- Work to be completed
The answer must be every entry below, word for word, with the pictures left out.

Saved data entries
:::::
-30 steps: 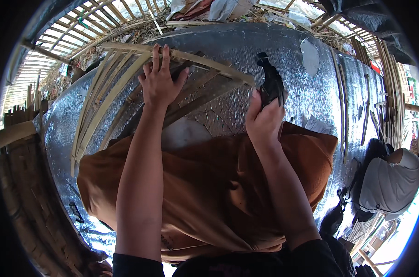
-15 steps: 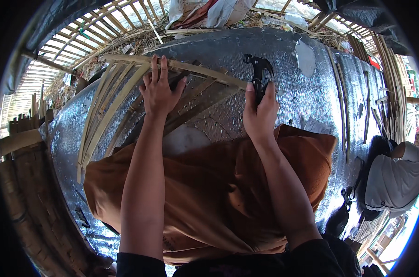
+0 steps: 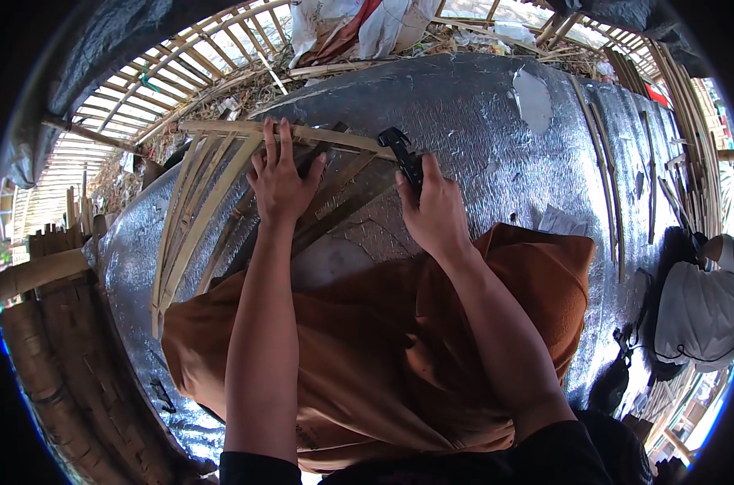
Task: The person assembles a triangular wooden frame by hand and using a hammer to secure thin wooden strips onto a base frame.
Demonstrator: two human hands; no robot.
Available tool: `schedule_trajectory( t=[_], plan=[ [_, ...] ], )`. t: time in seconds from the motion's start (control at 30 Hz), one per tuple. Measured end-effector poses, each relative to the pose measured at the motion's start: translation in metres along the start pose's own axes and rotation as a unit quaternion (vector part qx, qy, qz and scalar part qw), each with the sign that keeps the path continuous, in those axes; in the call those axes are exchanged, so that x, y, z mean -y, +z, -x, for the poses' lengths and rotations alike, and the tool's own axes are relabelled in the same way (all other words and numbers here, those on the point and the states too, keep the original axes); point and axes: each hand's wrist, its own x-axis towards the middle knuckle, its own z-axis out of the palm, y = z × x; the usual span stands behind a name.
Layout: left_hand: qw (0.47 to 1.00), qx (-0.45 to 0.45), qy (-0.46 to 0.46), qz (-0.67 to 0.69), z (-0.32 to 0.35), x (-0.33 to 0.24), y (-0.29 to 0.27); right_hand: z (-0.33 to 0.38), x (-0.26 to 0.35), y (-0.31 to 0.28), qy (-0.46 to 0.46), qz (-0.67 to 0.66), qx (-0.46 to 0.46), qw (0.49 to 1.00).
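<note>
A light bamboo strip [image 3: 334, 137] lies crosswise over several other bamboo slats [image 3: 209, 206] that fan out toward me. My left hand [image 3: 284, 182] lies on this strip near its left part, fingers stretched out and thumb apart, with no grip around it. In my right hand [image 3: 438, 208] is a black claw hammer [image 3: 401, 149], wrapped at the handle. Its head is above or against the right end of the crosswise strip; whether they touch, I cannot tell. Any nail there is too small to make out.
Brown cloth [image 3: 351, 347] covers my lap. Beneath the slats spreads a silvery foil sheet [image 3: 496, 186]. Thin sticks [image 3: 608, 178] lie on its right side, near a grey bag [image 3: 694, 315]. Bamboo planks [image 3: 76, 380] stand at left; a slatted fence [image 3: 152, 89] rises behind.
My right hand has brought the hammer left and lower, its head tilting leftward to the strip's right end. The left hand keeps its place on the strip. The whole view has shifted slightly.
</note>
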Motion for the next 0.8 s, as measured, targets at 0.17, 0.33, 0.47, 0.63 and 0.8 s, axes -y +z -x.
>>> schedule_trajectory(
  t=[0.17, 0.33, 0.47, 0.63, 0.8],
  plan=[
    [1.0, 0.0, 0.006, 0.019, 0.0011, 0.0027, -0.0009, 0.0003, -0.0038, 0.0091, -0.006, 0.008, 0.008, 1.0],
    [1.0, 0.0, 0.005, -0.008, 0.0011, 0.001, -0.0007, 0.0014, -0.0034, 0.0084, -0.025, -0.01, 0.016, 1.0],
    [1.0, -0.006, 0.011, 0.009, 0.0009, 0.001, -0.0018, 0.0018, -0.0089, 0.0112, -0.047, 0.002, 0.004, 0.999],
    [0.999, -0.013, 0.012, 0.029, 0.0, 0.0016, -0.0044, 0.0012, -0.0079, 0.0115, -0.04, -0.011, 0.008, 0.999],
    [0.999, 0.017, -0.02, 0.045, -0.0053, -0.001, -0.0064, 0.0014, -0.0086, 0.0102, -0.063, -0.021, 0.0, 0.998]
  ],
)
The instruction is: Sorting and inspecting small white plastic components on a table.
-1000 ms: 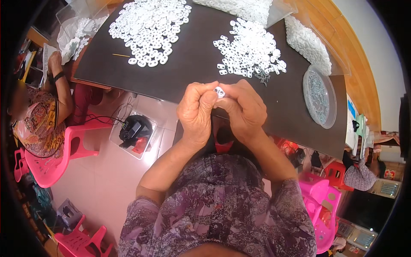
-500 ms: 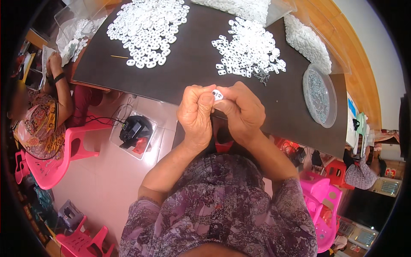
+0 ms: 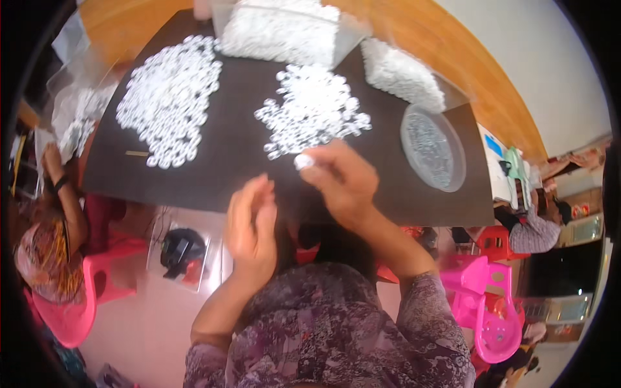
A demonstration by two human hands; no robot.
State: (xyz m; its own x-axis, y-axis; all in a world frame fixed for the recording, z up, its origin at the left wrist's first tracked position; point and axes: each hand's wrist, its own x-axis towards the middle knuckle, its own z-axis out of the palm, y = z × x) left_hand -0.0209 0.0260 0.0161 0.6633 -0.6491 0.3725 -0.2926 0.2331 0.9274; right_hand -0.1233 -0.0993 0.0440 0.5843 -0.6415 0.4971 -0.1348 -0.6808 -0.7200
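Observation:
Between the thumb and forefinger of my right hand (image 3: 343, 184) is a small white plastic piece (image 3: 303, 161), held over the dark table just in front of the right-hand pile of small white pieces (image 3: 314, 107). My left hand (image 3: 253, 223) is apart from it, near the table's front edge, blurred, with nothing visible in it and its thumb away from the fingers. Farther left lies a broad pile of white oval pieces (image 3: 169, 103). A thin tan stick (image 3: 136, 154) rests beside that pile.
A clear bin of white pieces (image 3: 278, 35) stands at the back, with another heap of white pieces (image 3: 401, 71) to its right. The round clear dish (image 3: 458, 158) holds small metal screws. At the left, another person (image 3: 52, 252) sits on a pink chair (image 3: 94, 291).
My hands, which were together around the white piece, have parted. The right has carried it toward the right-hand pile; the left has let go and drawn back. The view has shifted.

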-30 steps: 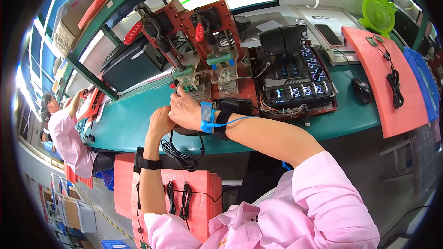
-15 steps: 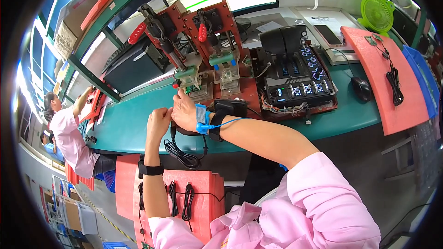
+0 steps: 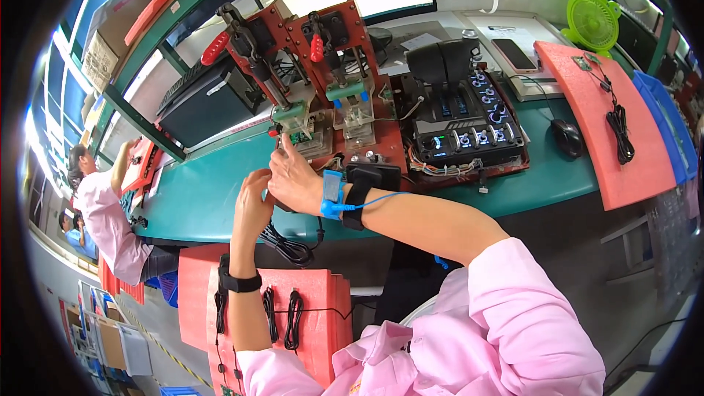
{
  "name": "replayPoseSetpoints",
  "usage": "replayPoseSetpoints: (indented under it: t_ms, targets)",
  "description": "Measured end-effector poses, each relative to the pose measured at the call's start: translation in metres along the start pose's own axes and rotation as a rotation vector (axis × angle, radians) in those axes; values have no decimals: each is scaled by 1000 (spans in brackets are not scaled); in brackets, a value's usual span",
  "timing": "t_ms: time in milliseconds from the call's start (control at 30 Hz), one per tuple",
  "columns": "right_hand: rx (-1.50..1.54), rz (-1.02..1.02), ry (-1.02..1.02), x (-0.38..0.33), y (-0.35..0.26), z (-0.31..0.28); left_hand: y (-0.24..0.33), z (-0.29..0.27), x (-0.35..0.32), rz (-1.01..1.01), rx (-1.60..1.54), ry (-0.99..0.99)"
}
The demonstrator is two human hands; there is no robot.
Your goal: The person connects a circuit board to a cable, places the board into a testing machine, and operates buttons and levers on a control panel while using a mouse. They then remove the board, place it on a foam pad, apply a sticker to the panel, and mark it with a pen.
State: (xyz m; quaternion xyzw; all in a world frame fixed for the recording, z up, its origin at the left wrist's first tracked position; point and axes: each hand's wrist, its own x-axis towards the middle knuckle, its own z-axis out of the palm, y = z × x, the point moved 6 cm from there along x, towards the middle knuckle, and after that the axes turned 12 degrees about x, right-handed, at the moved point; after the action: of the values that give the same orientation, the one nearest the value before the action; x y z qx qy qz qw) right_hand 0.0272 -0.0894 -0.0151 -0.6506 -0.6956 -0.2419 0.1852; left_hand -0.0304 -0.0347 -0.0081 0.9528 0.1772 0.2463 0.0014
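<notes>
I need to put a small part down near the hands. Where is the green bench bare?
Bare: the green bench left of the left hand, and the strip between control box and mouse. Crowded: around the red jig.
</notes>
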Motion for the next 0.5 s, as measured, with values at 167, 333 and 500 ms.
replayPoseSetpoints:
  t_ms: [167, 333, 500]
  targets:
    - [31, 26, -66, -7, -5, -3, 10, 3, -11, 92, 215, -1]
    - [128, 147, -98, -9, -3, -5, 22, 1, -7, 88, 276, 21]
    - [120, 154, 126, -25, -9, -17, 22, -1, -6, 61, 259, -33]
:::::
- Your solution
-30 steps: 
-15 steps: 
+0 steps: 
Task: The person assembles a triangular wooden frame by hand and using a hammer to secure thin wooden strips onto a base frame.
Demonstrator: two human hands; no robot.
Available tool: `schedule_trajectory( t=[_], plan=[ [_, ...] ], )`. t: time in seconds from the motion's start (control at 30 Hz), one per tuple. Measured end-effector poses, each relative to the pose measured at the motion's start: translation in metres along the start pose's own axes and rotation as a unit quaternion (vector part qx, qy, qz and scalar part qw), each with the sign that keeps the path continuous, in those axes; in the call those axes are exchanged, so that x, y, z mean -y, +z, -x, for the poses' lengths and rotations alike, and the tool's own axes are relabelled in the same way (all other words and numbers here, those on the point and the states too, keep the original axes); point and axes: each hand's wrist, its own x-axis towards the middle knuckle, its own z-axis out of the palm, y = z × x; the usual span stands behind a name.
Layout: left_hand: qw (0.47 to 1.00), qx (-0.45 to 0.45), qy (-0.46 to 0.46), qz (-0.67 to 0.69), z (-0.32 to 0.35), x (-0.33 to 0.24), y (-0.29 to 0.27); right_hand: z (-0.33 to 0.38), x (-0.26 to 0.35), y (-0.31 to 0.28), qy (-0.46 to 0.46), qz (-0.67 to 0.66), qx (-0.46 to 0.46), qw (0.49 to 1.00).
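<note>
A light bamboo strip [image 3: 334, 137] lies crosswise over several other bamboo slats [image 3: 209, 206] that fan out toward me. My left hand [image 3: 284, 182] lies on this strip near its left part, fingers stretched out and thumb apart, with no grip around it. In my right hand [image 3: 438, 208] is a black claw hammer [image 3: 401, 149], wrapped at the handle. Its head is above or against the right end of the crosswise strip; whether they touch, I cannot tell. Any nail there is too small to make out.
Brown cloth [image 3: 351, 347] covers my lap. Beneath the slats spreads a silvery foil sheet [image 3: 496, 186]. Thin sticks [image 3: 608, 178] lie on its right side, near a grey bag [image 3: 694, 315]. Bamboo planks [image 3: 76, 380] stand at left; a slatted fence [image 3: 152, 89] rises behind.
My right hand has brought the hammer left and lower, its head tilting leftward to the strip's right end. The left hand keeps its place on the strip. The whole view has shifted slightly.
</note>
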Motion for the next 0.8 s, as measured, targets at 0.17, 0.33, 0.47, 0.63 and 0.8 s, axes -y +z -x.
>>> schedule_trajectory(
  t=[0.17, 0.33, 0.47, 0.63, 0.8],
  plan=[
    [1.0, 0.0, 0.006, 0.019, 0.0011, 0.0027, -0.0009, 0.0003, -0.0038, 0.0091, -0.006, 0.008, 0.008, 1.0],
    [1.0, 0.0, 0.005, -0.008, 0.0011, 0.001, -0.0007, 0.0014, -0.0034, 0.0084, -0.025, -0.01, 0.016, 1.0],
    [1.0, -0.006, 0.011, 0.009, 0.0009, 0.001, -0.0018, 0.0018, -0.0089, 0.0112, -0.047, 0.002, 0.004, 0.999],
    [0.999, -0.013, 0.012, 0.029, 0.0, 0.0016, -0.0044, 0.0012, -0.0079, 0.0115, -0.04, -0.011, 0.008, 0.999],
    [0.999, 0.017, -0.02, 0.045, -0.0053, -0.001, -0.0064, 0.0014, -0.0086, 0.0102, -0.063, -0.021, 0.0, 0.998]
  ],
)
The instruction is: Sorting and inspecting small white plastic components on a table.
-1000 ms: 
-500 ms: 
+0 ms: 
A demonstration by two human hands; no robot.
State: (xyz m; its own x-axis, y-axis; all in a world frame fixed for the recording, z up, its origin at the left wrist's first tracked position; point and axes: each hand's wrist, its own x-axis towards the middle knuckle, its own z-axis out of the palm, y = z × x) left_hand -0.0209 0.0260 0.0161 0.6633 -0.6491 0.3725 -0.2926 0.2331 0.9274; right_hand -0.1233 -0.0993 0.0440 0.5843 -0.6415 0.4971 -0.1348 -0.6808 -0.7200
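Observation:
Between the thumb and forefinger of my right hand (image 3: 343, 184) is a small white plastic piece (image 3: 303, 161), held over the dark table just in front of the right-hand pile of small white pieces (image 3: 314, 107). My left hand (image 3: 253, 223) is apart from it, near the table's front edge, blurred, with nothing visible in it and its thumb away from the fingers. Farther left lies a broad pile of white oval pieces (image 3: 169, 103). A thin tan stick (image 3: 136, 154) rests beside that pile.
A clear bin of white pieces (image 3: 278, 35) stands at the back, with another heap of white pieces (image 3: 401, 71) to its right. The round clear dish (image 3: 458, 158) holds small metal screws. At the left, another person (image 3: 52, 252) sits on a pink chair (image 3: 94, 291).
My hands, which were together around the white piece, have parted. The right has carried it toward the right-hand pile; the left has let go and drawn back. The view has shifted.
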
-30 steps: 
-15 steps: 
+0 steps: 
{
  "name": "replayPoseSetpoints",
  "usage": "replayPoseSetpoints: (indented under it: t_ms, targets)",
  "description": "Measured end-effector poses, each relative to the pose measured at the call's start: translation in metres along the start pose's own axes and rotation as a rotation vector (axis × angle, radians) in those axes; values have no decimals: each is scaled by 1000 (spans in brackets are not scaled); in brackets, a value's usual span",
  "timing": "t_ms: time in milliseconds from the call's start (control at 30 Hz), one per tuple",
  "columns": "right_hand: rx (-1.50..1.54), rz (-1.02..1.02), ry (-1.02..1.02), x (-0.38..0.33), y (-0.35..0.26), z (-0.31..0.28); left_hand: y (-0.24..0.33), z (-0.29..0.27), x (-0.35..0.32), rz (-1.01..1.01), rx (-1.60..1.54), ry (-0.99..0.99)"
}
The demonstrator is two human hands; there is no robot.
Your goal: The person connects a circuit board to a cable, places the board into a testing machine, and operates buttons and levers on a control panel while using a mouse. They then remove the board, place it on a foam pad, apply a sticker to the panel, and mark it with a pen.
State: (xyz m; quaternion xyzw; all in a world frame fixed for the recording, z up, its origin at the left wrist's first tracked position; point and axes: each hand's wrist, its own x-axis towards the middle knuckle, its own z-axis out of the palm, y = z × x, the point moved 6 cm from there along x, towards the middle knuckle, and after that the axes turned 12 degrees about x, right-handed, at the moved point; after the action: of the values that give the same orientation, the one nearest the value before the action; x y z qx qy qz qw) right_hand 0.0272 -0.0894 -0.0151 -0.6506 -0.6956 -0.2419 0.1852; left_hand -0.0304 -0.0347 -0.0081 0.9528 0.1772 0.2463 0.0014
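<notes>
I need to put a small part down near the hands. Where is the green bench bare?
Bare: the green bench left of the left hand, and the strip between control box and mouse. Crowded: around the red jig.
</notes>
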Motion for the next 0.5 s, as measured, with values at 167, 333 and 500 ms.
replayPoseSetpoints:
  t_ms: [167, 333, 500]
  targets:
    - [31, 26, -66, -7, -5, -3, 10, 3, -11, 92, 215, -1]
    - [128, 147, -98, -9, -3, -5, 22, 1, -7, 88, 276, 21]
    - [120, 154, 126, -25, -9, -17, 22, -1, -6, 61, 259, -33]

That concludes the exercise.